Look through the lines below and extract each one that contains "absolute".

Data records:
·····

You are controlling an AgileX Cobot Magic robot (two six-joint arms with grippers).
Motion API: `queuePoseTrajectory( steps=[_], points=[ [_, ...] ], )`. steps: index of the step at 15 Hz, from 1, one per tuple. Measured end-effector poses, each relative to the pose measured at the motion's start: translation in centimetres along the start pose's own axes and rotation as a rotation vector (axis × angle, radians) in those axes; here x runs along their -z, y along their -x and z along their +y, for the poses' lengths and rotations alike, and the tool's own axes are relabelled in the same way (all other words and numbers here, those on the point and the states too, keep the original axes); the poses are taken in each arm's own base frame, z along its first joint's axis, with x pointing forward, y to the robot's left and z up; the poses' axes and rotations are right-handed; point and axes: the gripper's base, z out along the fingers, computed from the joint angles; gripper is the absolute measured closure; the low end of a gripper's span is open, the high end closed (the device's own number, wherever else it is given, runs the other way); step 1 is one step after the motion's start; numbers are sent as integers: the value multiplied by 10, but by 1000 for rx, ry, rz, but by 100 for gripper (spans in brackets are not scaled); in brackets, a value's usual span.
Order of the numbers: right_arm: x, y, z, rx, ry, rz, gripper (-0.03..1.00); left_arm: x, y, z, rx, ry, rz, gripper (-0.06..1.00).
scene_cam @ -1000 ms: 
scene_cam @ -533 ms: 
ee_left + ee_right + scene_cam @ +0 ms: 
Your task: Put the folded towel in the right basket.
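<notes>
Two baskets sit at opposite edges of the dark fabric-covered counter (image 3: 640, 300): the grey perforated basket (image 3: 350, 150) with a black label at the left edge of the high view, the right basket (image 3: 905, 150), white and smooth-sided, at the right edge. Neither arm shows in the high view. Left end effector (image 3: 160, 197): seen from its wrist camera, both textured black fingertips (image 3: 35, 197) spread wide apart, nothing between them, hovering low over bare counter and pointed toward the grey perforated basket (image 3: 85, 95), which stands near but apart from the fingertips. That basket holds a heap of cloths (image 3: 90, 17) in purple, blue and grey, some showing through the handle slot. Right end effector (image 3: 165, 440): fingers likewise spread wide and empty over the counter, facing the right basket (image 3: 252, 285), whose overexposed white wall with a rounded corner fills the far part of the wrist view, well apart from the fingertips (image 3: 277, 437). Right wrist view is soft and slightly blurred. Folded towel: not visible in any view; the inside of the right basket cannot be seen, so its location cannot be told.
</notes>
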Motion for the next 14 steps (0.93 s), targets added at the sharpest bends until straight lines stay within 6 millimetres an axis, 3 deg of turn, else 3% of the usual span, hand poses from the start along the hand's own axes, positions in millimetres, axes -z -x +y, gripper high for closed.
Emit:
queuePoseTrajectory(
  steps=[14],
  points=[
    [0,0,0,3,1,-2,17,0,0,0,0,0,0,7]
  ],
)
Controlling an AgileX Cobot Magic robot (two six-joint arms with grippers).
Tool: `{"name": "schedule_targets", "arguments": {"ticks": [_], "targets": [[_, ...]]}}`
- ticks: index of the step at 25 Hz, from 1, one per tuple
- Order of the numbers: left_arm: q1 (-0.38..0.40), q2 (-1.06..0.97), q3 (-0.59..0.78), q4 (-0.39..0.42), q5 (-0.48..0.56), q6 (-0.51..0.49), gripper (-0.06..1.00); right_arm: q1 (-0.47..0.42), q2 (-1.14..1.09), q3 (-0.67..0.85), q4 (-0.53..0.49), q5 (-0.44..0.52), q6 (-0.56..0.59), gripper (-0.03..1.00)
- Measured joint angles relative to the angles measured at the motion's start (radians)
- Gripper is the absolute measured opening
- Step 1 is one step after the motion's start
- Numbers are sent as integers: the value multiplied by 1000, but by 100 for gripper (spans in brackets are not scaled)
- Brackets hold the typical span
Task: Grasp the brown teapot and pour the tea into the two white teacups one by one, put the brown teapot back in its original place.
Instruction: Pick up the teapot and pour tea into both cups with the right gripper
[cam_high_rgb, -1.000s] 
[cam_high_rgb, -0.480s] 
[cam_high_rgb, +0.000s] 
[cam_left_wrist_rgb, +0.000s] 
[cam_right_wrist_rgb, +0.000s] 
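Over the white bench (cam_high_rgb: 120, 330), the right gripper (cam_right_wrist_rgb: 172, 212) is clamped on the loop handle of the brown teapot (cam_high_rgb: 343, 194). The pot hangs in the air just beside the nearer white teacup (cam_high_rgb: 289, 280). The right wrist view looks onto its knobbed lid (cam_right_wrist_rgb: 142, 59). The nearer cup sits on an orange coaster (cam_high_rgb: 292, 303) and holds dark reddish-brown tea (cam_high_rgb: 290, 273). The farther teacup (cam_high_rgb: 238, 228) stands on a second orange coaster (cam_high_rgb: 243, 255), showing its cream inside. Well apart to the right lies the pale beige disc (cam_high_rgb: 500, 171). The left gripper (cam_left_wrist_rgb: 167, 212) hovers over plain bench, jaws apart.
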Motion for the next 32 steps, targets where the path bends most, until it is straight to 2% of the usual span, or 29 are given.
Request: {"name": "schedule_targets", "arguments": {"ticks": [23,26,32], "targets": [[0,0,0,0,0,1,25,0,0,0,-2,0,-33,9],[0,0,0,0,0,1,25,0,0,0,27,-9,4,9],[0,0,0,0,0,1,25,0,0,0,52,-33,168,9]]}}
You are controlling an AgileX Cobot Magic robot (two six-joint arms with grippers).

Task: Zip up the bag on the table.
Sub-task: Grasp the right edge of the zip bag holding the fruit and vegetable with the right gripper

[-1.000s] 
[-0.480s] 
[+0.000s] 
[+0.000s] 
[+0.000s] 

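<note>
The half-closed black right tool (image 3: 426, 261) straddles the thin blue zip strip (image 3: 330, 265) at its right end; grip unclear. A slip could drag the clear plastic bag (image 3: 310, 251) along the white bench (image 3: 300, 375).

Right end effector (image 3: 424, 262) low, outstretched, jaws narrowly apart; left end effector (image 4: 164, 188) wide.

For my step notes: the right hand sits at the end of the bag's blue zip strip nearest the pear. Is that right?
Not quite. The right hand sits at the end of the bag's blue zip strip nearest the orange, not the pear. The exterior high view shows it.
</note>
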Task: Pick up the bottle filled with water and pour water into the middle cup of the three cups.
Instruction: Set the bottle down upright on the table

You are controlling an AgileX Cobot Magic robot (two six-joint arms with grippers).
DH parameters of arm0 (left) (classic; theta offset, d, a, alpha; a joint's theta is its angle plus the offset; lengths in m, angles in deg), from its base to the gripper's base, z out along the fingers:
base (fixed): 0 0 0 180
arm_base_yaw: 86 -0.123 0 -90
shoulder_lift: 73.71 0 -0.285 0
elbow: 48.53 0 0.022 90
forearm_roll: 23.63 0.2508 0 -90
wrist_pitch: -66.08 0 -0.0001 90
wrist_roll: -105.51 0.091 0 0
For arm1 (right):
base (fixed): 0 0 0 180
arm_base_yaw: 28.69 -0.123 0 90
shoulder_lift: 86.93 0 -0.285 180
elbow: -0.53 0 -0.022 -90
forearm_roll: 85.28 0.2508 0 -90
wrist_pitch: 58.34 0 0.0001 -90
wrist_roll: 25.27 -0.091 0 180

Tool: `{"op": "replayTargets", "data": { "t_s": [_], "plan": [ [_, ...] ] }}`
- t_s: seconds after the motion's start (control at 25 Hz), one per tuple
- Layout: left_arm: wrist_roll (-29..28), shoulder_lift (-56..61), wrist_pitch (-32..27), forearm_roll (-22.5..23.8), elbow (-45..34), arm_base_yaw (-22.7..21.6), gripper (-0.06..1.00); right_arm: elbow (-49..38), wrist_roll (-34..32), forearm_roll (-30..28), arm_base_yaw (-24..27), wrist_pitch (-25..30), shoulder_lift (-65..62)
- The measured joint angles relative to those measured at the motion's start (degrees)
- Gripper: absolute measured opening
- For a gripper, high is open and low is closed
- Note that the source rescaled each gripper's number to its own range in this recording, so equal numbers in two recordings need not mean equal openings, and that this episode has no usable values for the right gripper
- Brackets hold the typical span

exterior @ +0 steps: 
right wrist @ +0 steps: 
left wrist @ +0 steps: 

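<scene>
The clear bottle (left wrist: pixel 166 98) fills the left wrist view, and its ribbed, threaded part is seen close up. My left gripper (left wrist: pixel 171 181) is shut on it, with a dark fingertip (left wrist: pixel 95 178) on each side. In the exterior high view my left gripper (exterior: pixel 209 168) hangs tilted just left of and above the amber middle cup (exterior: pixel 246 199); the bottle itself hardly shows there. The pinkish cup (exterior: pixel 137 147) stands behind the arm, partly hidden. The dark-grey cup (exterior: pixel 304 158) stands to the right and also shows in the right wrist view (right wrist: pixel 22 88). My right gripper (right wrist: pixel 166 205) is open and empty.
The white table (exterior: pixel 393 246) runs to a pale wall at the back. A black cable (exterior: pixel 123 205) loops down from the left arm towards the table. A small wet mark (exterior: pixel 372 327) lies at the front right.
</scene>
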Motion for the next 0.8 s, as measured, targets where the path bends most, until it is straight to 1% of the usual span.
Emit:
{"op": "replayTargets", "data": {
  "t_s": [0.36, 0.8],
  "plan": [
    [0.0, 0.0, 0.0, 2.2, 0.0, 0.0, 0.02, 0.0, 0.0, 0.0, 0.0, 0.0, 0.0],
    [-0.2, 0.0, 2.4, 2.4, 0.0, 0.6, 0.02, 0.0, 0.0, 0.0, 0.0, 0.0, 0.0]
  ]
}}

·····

▶ **RESULT OF THE EXERCISE**
Motion API: `queuePoseTrajectory( steps=[_], points=[ [_, ...] ], )`. steps: index of the step at 15 Hz, from 1, one per tuple. Measured end-effector poses, each relative to the pose measured at the motion's start: translation in centimetres along the start pose's own axes and rotation as a rotation vector (axis × angle, radians) in those axes; here x runs along their -z, y along their -x and z along their +y, for the poses' lengths and rotations alike, and the tool's own axes are relabelled in the same way (all other words and numbers here, those on the point and the states too, keep the original axes); the poses are taken in each arm's own base frame, z along its first joint's axis, with x pointing forward, y to the robot's left and z up; the poses' axes and rotations are right-handed; point and axes: the gripper's base, z out along the fingers, computed from the joint angles; gripper is the absolute measured closure; the low end of a gripper's span is open, the high end closed (the device's own number, wherever else it is given, runs the other way); step 1 is one step after the motion's start; numbers are sent as integers: the value multiplied by 10, but by 1000 for rx, ry, rz, but by 100 for gripper (spans in brackets are not scaled); in brackets, a value's usual span.
- Gripper is the absolute measured opening
- Gripper: absolute measured opening

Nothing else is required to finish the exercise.